LINE、立ち入り検査の報道に反論。課金アイテムは「法令逃れではない」

LINEのスマホゲームをめぐって関東財務局から立ち入り検査を受けたと毎日新聞が報道したが、LINEは一部反論している。

LINEのスマホゲームをめぐって関東財務局から立ち入り検査を受けたと毎日新聞が報道したが、LINEは一部反論している。

毎日新聞は4月6日付朝刊で、無料通話アプリ大手「LINE」(東京都渋谷区)がスマホ向けゲーム「LINE POP」で使っていた課金アイテムが法令違反の疑いがあるとして、関東財務局が立入検査をしたと、報じた

LINEは同日、公式サイトで事実関係を一部否定するコメントを発表した

iPhone用の「LINE POP」の画面。iTunesの紹介ページより

■毎日新聞「通貨の疑いで立ち入り検査」と報道

毎日新聞によると、資金決済法では、あらかじめ代金を支払い、商品やサービスの決済に使うものを「前払式支払手段」と規定。商品券やプリペイドカードのほか、オンラインゲームで「通貨」として使われるアイテムなども該当する。発行会社の破産で使用不可能になるなどの事態に備えて、未使用残高が1000万円を超える場合は半額を「発行保証金」として法務局などに供託し、利用者保護を図る義務がある。

今回、関東財務局の検査対象となったのは、2012年にサービスを開始した人気パズルゲーム「LINE POP」。ここで使われるアイテム「宝箱の鍵」だ。「宝箱を開ける」用途以外に、使用数に応じてゲームを先に進めたり、使えるキャラクターを増やしたりできる仕様だった。鍵1本当たり約110円相当で、2015年5月当時の未使用残高は約230億円。長期間使っていない利用者分を除いても数十億円の供託を求められる可能性があったという。

アイテムが「通貨」であれば資金決済法に基づき財務局への届け出が必要だ。2015年にLINE社内でも「通貨に当たる可能性がある」と指摘が出ていたが、アイテムの用途を制限するなど仕様を変えることで「通貨に該当しないという説明が可能」と同社は判断。7月に仕様を変更し、財務局には届け出なかったという。

関東財務局は2016年1月、資金決済法に基づく検査を開始。

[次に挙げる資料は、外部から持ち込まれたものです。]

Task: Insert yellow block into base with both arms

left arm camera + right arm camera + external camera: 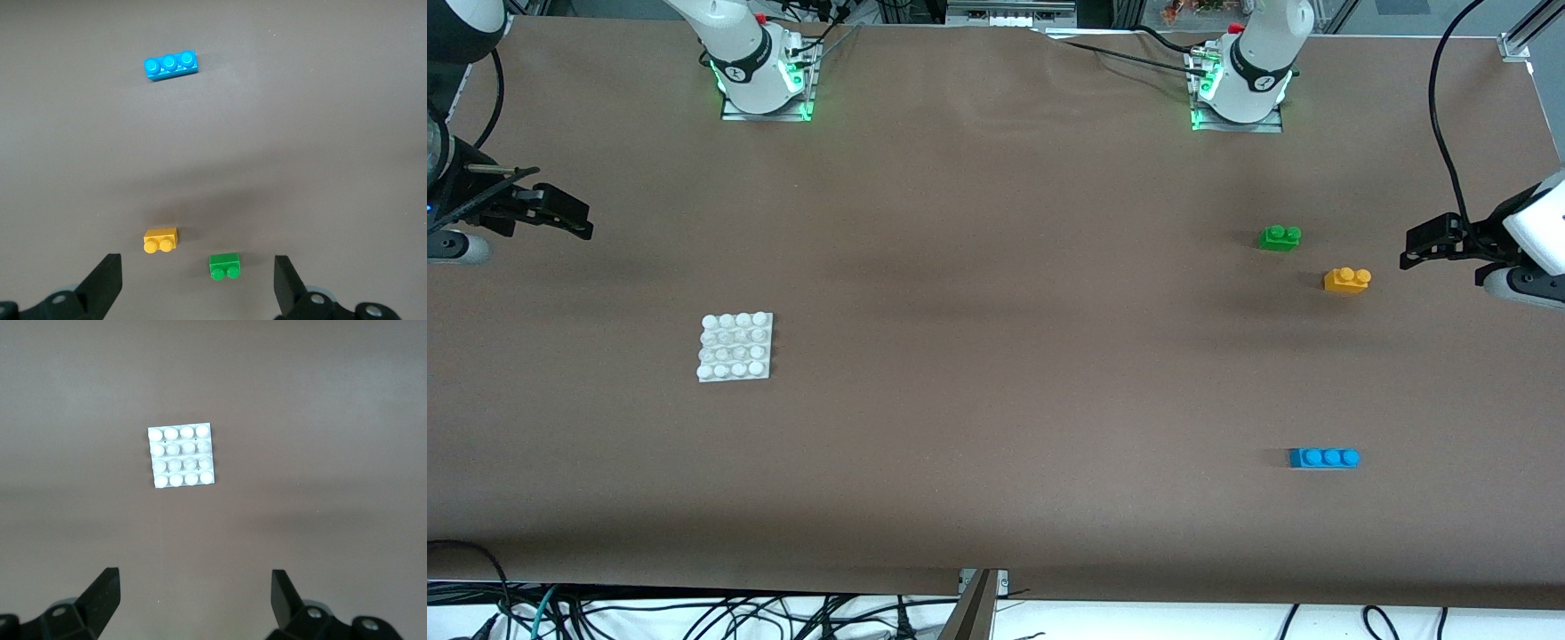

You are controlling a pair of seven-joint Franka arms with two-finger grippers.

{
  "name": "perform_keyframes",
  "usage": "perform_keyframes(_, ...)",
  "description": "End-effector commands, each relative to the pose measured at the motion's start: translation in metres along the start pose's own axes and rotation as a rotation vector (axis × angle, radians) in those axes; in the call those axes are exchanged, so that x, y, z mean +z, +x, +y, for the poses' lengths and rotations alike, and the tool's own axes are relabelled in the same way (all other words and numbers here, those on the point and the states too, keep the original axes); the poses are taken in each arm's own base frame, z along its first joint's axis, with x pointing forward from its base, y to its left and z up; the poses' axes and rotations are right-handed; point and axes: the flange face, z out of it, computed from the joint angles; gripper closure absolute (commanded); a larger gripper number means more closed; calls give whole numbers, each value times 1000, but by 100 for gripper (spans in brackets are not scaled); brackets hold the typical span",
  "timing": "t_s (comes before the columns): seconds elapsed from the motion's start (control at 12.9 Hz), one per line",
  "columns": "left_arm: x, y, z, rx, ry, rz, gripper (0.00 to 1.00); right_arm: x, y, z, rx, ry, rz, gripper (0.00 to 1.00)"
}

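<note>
One yellow block (1346, 280) near open left gripper (1414, 253)

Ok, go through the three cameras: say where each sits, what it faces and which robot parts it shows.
Front view: high across the table, facing both arm bases; shows the left gripper and right gripper, both open, up at the table's ends.
Left wrist view: on the left wrist, looking down past its fingers at the yellow block, green brick and blue brick.
Right wrist view: on the right wrist, looking down past its fingers at the base.
Shared: front shows everything both wrist views see.
</note>
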Motion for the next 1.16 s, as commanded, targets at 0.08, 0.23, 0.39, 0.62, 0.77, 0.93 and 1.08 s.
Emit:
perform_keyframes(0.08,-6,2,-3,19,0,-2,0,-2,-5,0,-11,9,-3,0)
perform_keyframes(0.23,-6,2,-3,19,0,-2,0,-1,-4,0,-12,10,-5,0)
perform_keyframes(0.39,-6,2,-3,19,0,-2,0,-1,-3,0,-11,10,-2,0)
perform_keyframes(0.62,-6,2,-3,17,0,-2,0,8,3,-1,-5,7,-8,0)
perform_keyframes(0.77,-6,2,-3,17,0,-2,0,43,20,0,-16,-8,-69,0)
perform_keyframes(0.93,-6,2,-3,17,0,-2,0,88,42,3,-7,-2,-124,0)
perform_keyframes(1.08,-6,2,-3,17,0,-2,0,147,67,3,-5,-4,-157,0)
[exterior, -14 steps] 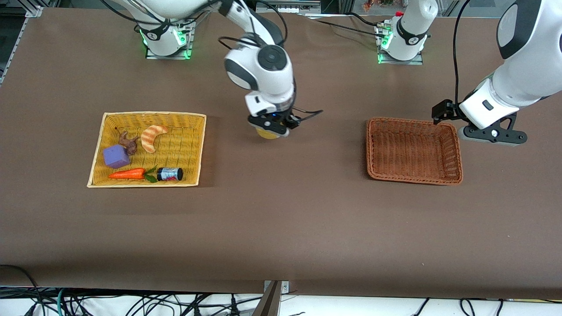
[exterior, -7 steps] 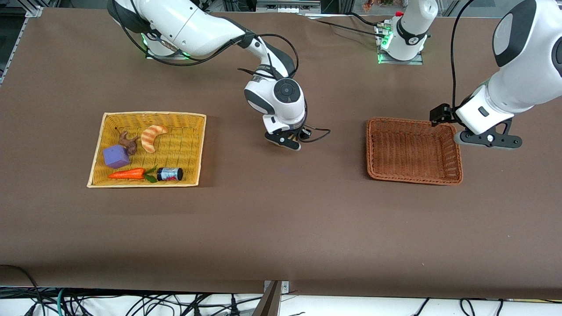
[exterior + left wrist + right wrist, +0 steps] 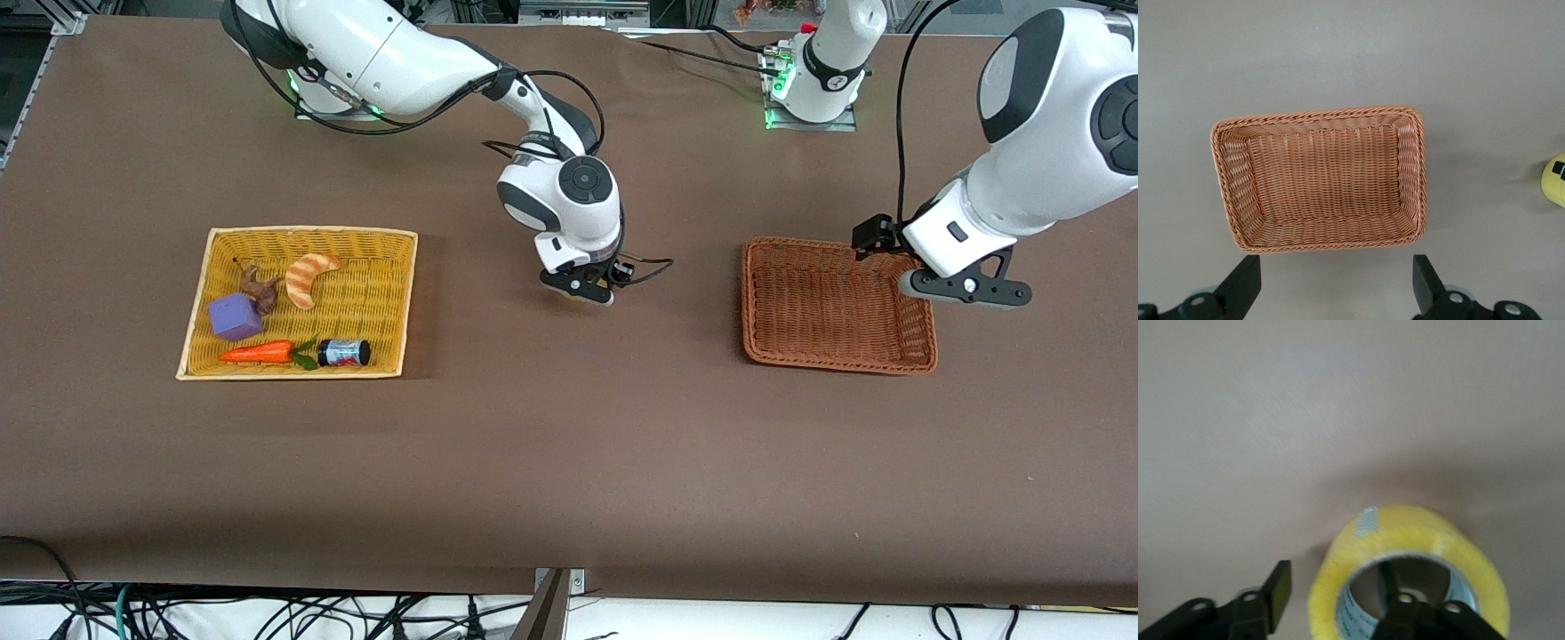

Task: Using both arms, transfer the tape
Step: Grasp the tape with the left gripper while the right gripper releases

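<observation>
Change: since a second earlier, the right arm's black two-finger gripper (image 3: 580, 291) had swung toward the left arm's end and come down low over the table's middle; the left arm's black two-finger gripper (image 3: 965, 288) had edged in over the brown basket's rim.
Tape: the thick ring of translucent yellow tape with a grey core (image 3: 1407, 572) sat low at the brown table (image 3: 569, 444), between the two baskets; whether it touched the cloth could not be told.
Right gripper: one finger (image 3: 1391, 585) stood inside the ring's core, the other outside with a gap to the roll, so the jaws stood apart.
Left gripper: fingers spread wide, holding nothing, above the rust-brown woven rectangular basket (image 3: 1318, 179).
Yellow wicker tray (image 3: 391, 302): toward the right arm's end, holding an orange-striped croissant-shaped toy (image 3: 308, 275), a purple cube (image 3: 235, 317), a plastic carrot (image 3: 258, 353) and a small dark jar (image 3: 344, 353).
</observation>
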### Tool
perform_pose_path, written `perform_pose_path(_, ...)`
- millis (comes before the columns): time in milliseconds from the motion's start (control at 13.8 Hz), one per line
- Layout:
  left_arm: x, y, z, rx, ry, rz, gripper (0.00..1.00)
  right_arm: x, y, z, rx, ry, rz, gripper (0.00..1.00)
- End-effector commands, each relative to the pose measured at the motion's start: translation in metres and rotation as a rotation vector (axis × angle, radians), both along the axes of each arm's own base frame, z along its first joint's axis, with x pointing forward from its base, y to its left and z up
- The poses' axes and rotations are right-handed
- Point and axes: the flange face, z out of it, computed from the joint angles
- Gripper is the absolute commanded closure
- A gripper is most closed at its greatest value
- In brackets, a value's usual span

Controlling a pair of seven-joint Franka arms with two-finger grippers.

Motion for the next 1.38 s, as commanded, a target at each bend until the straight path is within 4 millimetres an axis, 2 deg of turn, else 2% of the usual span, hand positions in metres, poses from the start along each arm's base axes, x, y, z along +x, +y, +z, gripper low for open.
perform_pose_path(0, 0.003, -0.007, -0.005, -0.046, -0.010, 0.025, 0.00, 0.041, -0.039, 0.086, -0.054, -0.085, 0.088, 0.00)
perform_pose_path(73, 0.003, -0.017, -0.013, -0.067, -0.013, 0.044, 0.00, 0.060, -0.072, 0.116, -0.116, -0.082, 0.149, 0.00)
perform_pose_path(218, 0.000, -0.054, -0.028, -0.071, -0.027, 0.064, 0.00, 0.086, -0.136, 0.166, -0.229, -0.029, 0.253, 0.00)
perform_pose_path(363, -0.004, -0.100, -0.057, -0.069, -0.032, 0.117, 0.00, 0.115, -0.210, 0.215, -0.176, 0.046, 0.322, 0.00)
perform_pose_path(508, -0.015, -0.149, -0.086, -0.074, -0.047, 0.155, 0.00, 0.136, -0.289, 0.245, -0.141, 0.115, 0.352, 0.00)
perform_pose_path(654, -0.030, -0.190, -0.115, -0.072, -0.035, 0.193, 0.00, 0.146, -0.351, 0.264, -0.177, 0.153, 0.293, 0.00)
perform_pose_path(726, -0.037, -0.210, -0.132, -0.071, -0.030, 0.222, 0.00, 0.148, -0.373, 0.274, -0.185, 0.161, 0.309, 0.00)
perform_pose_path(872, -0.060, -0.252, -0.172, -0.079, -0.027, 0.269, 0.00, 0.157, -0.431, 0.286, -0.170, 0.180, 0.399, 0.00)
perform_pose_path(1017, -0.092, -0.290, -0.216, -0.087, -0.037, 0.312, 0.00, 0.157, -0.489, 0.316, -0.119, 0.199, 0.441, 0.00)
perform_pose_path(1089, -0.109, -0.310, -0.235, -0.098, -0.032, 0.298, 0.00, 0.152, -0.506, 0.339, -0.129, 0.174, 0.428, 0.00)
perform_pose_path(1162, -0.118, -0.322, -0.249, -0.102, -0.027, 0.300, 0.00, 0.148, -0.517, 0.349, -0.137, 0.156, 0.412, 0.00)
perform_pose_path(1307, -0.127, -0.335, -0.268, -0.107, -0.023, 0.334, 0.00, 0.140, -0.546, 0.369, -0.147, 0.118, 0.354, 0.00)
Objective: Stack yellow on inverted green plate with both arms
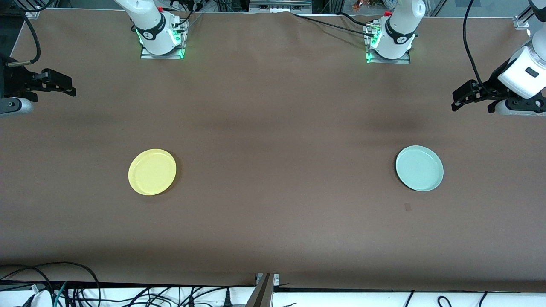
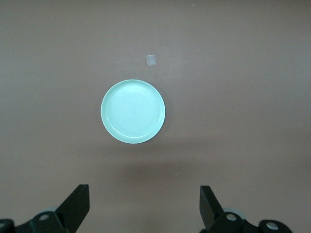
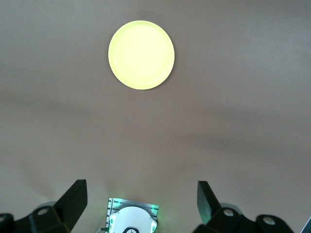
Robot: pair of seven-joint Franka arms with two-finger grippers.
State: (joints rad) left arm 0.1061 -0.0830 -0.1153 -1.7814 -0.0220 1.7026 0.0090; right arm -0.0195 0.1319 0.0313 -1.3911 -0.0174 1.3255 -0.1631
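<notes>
The yellow plate lies flat on the brown table toward the right arm's end; it also shows in the right wrist view. The pale mint-green plate lies flat toward the left arm's end; in the left wrist view faint concentric rings show on its upward face. The two plates are wide apart. My right gripper hangs open and empty over the table's edge at its own end, its fingertips spread. My left gripper hangs open and empty over its end, fingertips spread.
A small grey patch marks the table just nearer the front camera than the green plate, also in the left wrist view. The arm bases stand at the back edge. Cables lie along the front edge.
</notes>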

金融庁のガイドラインなどで定められた社内の管理態勢などが不十分だった疑いもあるとみて、他のゲームも含めて資料を提出させ分析を進めているという。

■LINEの反論「規制逃れではない」

この報道に対して、LINEは「一部報道内容に関する当社の見解について」という発表で事実関係を一部否定した。

まず、資金決済法の規制逃れを指摘された件については「規制の適用を意図的に免れ、同法に基づいて必要とされる供託を逃れようとしたかのような報道がなされましたが、そのような事実は一切ございません」と全面的に否定した。

ただし、「宝箱の鍵」が「通貨」に該当するか否かに関しては、「法令上も行政実務上も判断基準が明確でない」として、関東財務局と協議中だと認めた。

また、関東財務局から立ち入り検査を受けていることも認めたが、課金アイテムの事業者に対して「数年に一度定期的になされているもの」として、「宝箱の鍵」が「通貨」に当たるという疑いから検査を受けたものではないと説明している。